Problem details.
Both the line with "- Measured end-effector" and the line with "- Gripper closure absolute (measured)" in the records below must appear in the output, along with every line between them, exactly and with nothing added.
*** Exercise materials Section Begins ***
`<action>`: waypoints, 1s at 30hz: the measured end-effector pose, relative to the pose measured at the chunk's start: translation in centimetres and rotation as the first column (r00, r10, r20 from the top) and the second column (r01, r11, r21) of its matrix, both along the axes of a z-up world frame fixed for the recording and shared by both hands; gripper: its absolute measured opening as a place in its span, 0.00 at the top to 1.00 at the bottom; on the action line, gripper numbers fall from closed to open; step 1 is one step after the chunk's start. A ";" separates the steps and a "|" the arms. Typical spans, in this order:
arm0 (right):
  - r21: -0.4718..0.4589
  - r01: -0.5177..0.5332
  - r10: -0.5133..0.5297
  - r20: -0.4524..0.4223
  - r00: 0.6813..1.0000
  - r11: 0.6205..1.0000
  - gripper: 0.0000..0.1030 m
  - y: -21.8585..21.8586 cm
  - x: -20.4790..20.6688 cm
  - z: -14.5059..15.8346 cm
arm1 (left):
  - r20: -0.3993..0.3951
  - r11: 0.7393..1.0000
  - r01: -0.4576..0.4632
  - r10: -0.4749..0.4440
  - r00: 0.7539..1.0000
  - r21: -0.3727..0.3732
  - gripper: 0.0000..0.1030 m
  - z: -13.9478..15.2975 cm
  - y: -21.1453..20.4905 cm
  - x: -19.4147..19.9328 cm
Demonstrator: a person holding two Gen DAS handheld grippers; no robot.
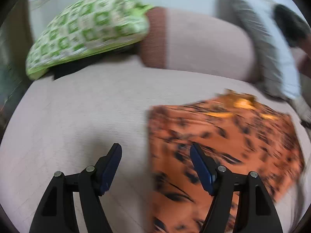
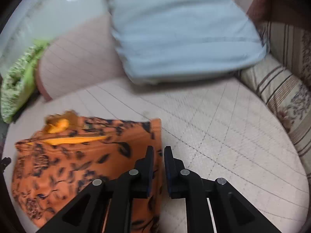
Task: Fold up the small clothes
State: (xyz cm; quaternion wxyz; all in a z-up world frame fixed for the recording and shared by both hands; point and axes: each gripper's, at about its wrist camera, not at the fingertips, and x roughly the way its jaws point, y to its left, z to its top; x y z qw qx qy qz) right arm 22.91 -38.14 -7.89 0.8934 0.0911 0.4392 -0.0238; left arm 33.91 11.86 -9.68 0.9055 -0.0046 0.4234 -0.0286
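Down on the pale quilted bed cover [image 2: 223, 136] lies an orange cloth [image 1: 223, 145] printed with dark leaf shapes, spread mostly flat, with a plain yellow-orange patch showing near its far edge. Both views are blurred, so the fine detail of the folds cannot be made out.

From the left wrist view, the left gripper [image 1: 155, 151] stands wide open with nothing between its fingers. Its left finger is over the bare cover, its right finger over the near left part of the cloth, and the cloth's left edge runs between the two.

From the right wrist view, the right gripper [image 2: 159, 151] has its fingers nearly together, with only a narrow gap showing. The right edge of the cloth [image 2: 87, 159] runs right at that gap; whether the fingers are pinching it I cannot tell.

Farther back, a green and white patterned cushion [image 1: 87, 31] rests at the far left, next to a pink bolster [image 1: 204, 40] with a brown band. A light blue pillow [image 2: 180, 35] leans at the far side, and a striped cushion [image 2: 281, 89] sits at the right.
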 end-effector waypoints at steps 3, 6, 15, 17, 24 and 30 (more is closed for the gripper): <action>0.108 -0.092 0.088 0.043 0.995 0.990 0.85 1.3 -3.0 1.9 | -0.006 0.993 0.082 -0.082 0.997 0.081 0.29 -1.0 -3.0 -0.7; 0.349 -0.262 0.288 -0.023 0.957 0.900 0.72 3.5 -3.7 -0.2 | -0.174 0.985 0.025 0.005 0.985 0.169 0.22 -5.8 -3.8 2.1; 0.248 -0.080 0.088 -0.021 0.996 0.965 0.08 -1.0 -3.1 0.2 | -0.127 0.992 -0.059 0.045 0.991 -0.108 0.14 -2.1 1.8 -0.5; 0.234 -0.062 0.071 -0.031 0.997 0.970 0.08 -2.5 -3.3 -0.4 | -0.177 0.966 -0.048 0.003 0.984 -0.253 0.14 -3.1 2.8 -0.9; 0.398 -0.049 0.134 -0.190 0.972 0.916 0.11 -2.9 -1.4 -6.4 | -0.267 0.937 -0.064 -0.033 0.963 -0.344 0.17 -5.5 1.5 -1.1; 0.383 -0.086 0.190 -0.242 0.952 0.920 0.55 -1.1 0.0 -6.4 | -0.292 0.961 -0.078 -0.004 0.956 -0.266 0.43 -5.1 -0.5 -0.8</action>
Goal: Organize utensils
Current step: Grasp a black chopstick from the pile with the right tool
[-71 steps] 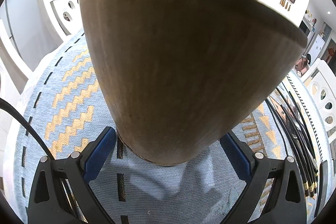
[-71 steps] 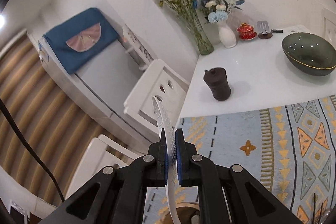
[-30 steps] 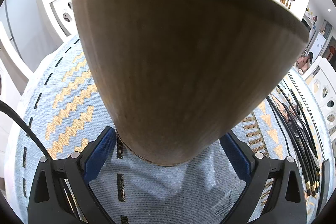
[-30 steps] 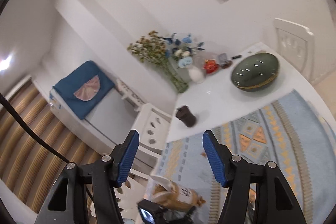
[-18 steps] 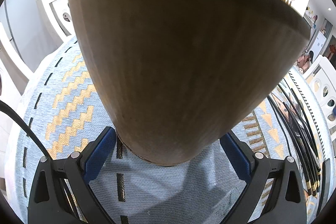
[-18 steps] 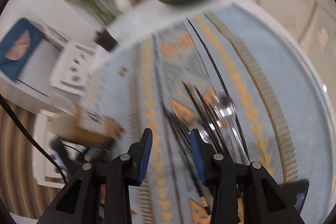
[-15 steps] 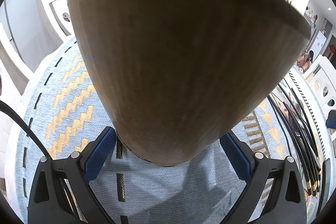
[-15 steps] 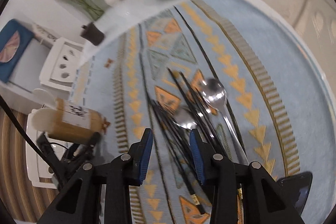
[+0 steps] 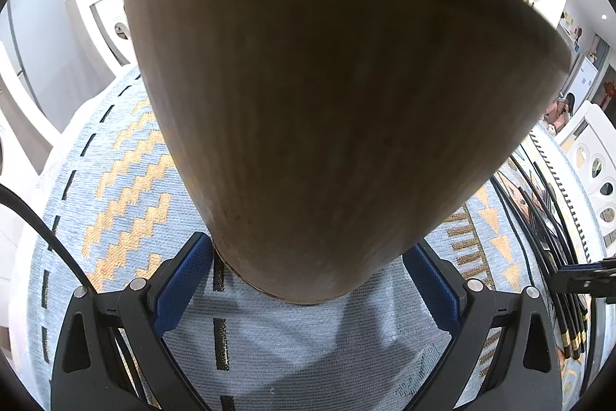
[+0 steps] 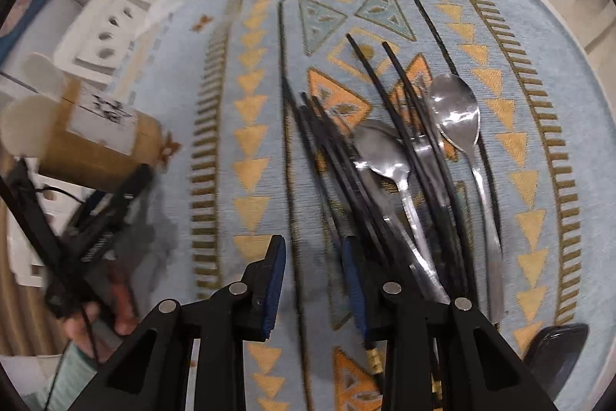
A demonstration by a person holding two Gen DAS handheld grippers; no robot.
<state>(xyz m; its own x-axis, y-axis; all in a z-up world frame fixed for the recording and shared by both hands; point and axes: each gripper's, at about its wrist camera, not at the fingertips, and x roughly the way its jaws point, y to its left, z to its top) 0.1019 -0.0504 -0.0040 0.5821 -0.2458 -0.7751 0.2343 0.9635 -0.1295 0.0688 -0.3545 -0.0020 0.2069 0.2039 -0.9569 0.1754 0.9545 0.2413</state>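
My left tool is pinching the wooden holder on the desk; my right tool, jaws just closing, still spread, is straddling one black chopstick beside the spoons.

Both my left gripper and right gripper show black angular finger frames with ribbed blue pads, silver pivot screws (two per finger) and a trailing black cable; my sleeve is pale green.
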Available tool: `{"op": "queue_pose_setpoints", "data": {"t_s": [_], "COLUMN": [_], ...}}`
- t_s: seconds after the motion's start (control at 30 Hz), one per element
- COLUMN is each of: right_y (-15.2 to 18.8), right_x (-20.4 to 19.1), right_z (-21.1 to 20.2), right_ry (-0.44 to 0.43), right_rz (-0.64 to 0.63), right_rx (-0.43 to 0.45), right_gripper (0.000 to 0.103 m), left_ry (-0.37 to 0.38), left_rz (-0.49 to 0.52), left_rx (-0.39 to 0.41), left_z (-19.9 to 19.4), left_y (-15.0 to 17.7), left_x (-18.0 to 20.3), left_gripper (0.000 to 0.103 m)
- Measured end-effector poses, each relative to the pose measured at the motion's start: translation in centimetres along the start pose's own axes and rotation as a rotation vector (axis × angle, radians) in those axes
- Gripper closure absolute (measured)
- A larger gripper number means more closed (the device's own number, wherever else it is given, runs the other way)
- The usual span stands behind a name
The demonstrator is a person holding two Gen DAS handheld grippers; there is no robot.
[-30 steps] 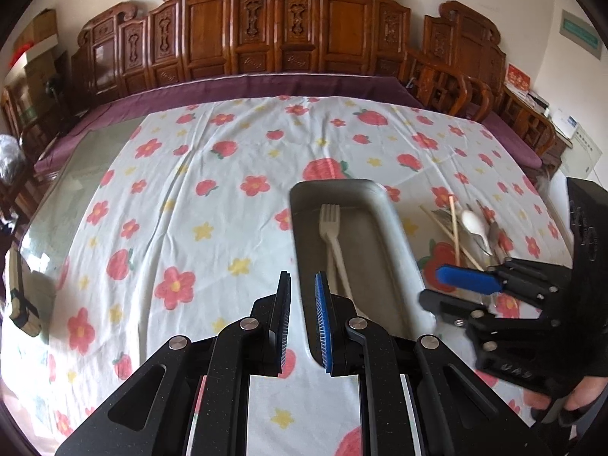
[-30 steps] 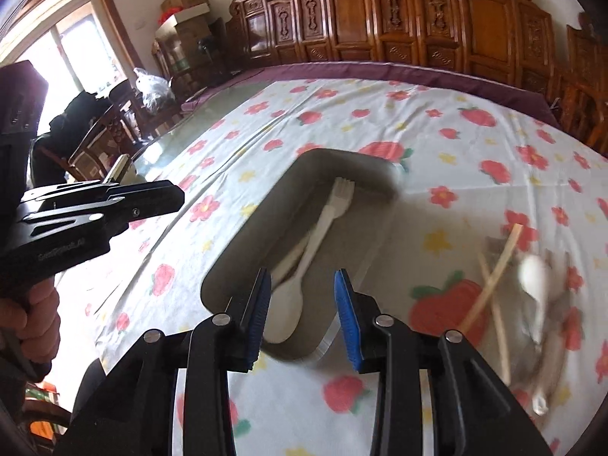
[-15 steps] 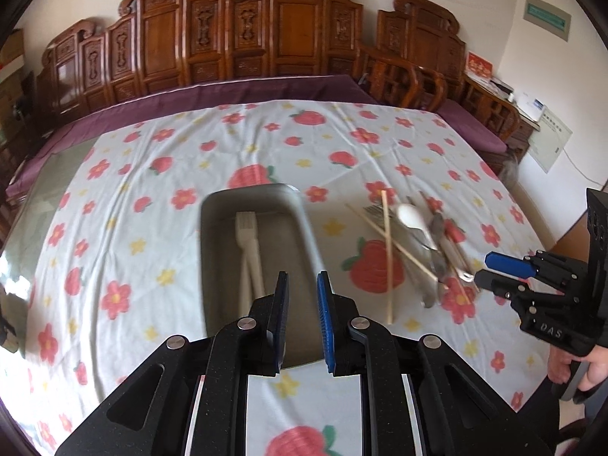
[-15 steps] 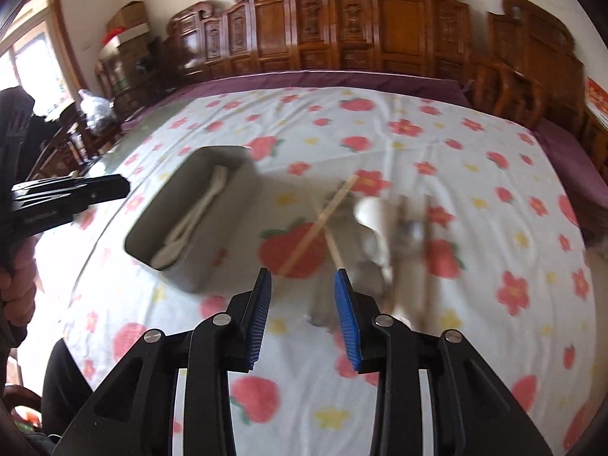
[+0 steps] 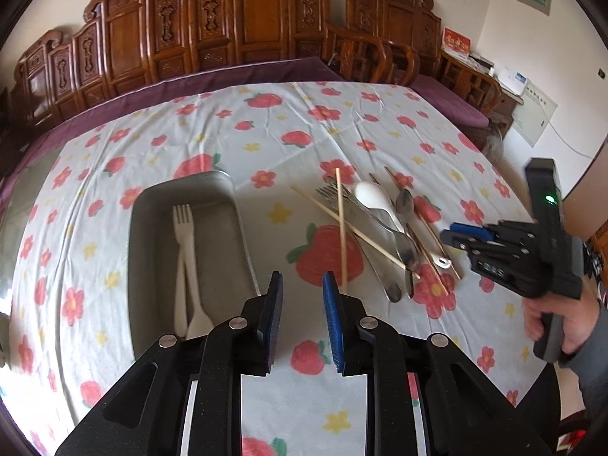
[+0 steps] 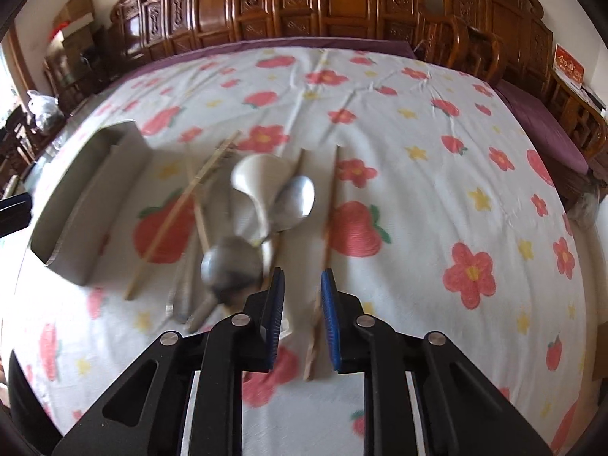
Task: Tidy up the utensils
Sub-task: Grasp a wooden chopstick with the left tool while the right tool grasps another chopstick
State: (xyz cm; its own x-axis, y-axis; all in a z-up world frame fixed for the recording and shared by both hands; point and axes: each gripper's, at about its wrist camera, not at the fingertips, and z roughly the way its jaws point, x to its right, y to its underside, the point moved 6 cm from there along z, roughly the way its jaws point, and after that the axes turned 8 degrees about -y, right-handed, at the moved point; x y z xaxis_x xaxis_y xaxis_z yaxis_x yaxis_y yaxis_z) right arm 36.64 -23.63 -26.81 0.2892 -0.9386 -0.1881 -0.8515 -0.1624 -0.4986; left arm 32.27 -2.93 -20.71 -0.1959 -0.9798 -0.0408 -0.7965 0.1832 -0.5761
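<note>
Right gripper (image 6: pixel 303 304) is seen poised over the near end of a wooden chopstick (image 6: pixel 330 212), its jaws having just been closing but not yet pressed on it. That chopstick's long axis runs straight away from the gripper. Further off lie the spoons (image 6: pixel 258 178), and to the left the metal tray (image 6: pixel 76 205) on the tabletop (image 6: pixel 437 159).

Both grippers (image 5: pixel 303 285) (image 6: pixel 303 285) are black, with blue ribbed pads and silver screws. The right one (image 5: pixel 461 233) carries white lettering and 1 green light. The hand (image 5: pixel 558 319) wears a grey sleeve (image 5: pixel 594 357).
</note>
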Motion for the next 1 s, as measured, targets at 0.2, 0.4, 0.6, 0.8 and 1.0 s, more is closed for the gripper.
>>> {"op": "queue_pose_setpoints", "data": {"t_s": [0.2, 0.4, 0.6, 0.8, 1.0], "right_y": [-0.2, 0.1, 0.5, 0.7, 0.8], "right_x": [0.8, 1.2, 1.5, 1.6, 1.7], "right_z": [2.1, 2.8, 2.6, 2.4, 2.3], "right_ry": [0.008, 0.027, 0.022, 0.005, -0.003], "right_rz": [-0.017, -0.048, -0.036, -0.04, -0.025], "right_rx": [-0.039, -0.062, -0.059, -0.015, 0.003], "right_gripper": [0.085, 0.092, 0.096, 0.096, 0.096], "left_ry": [0.0, -0.001, 0.002, -0.002, -0.009], "left_rz": [0.021, 0.033, 0.044, 0.065, 0.078], "left_rx": [-0.022, -0.053, -0.081, -0.113, -0.149], "left_z": [1.3, 3.0, 4.7, 6.8, 9.2], "left_y": [0.0, 0.1, -0.1, -0.8, -1.7], "left_x": [1.3, 2.3, 3.2, 4.8, 5.8], "left_gripper": [0.082, 0.081, 0.075, 0.074, 0.074]}}
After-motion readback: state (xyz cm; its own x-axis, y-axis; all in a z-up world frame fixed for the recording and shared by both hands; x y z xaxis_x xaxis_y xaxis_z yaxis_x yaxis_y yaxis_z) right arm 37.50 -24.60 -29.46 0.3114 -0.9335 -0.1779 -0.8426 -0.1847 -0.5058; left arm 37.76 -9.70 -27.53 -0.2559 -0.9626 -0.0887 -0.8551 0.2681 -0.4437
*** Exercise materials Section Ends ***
Task solution.
- Measured end-effector poses, each relative to the pose measured at the motion's start: translation in centimetres along the start pose's own axes and rotation as a rotation vector (axis × angle, radians) in those axes
- Gripper closure absolute (measured)

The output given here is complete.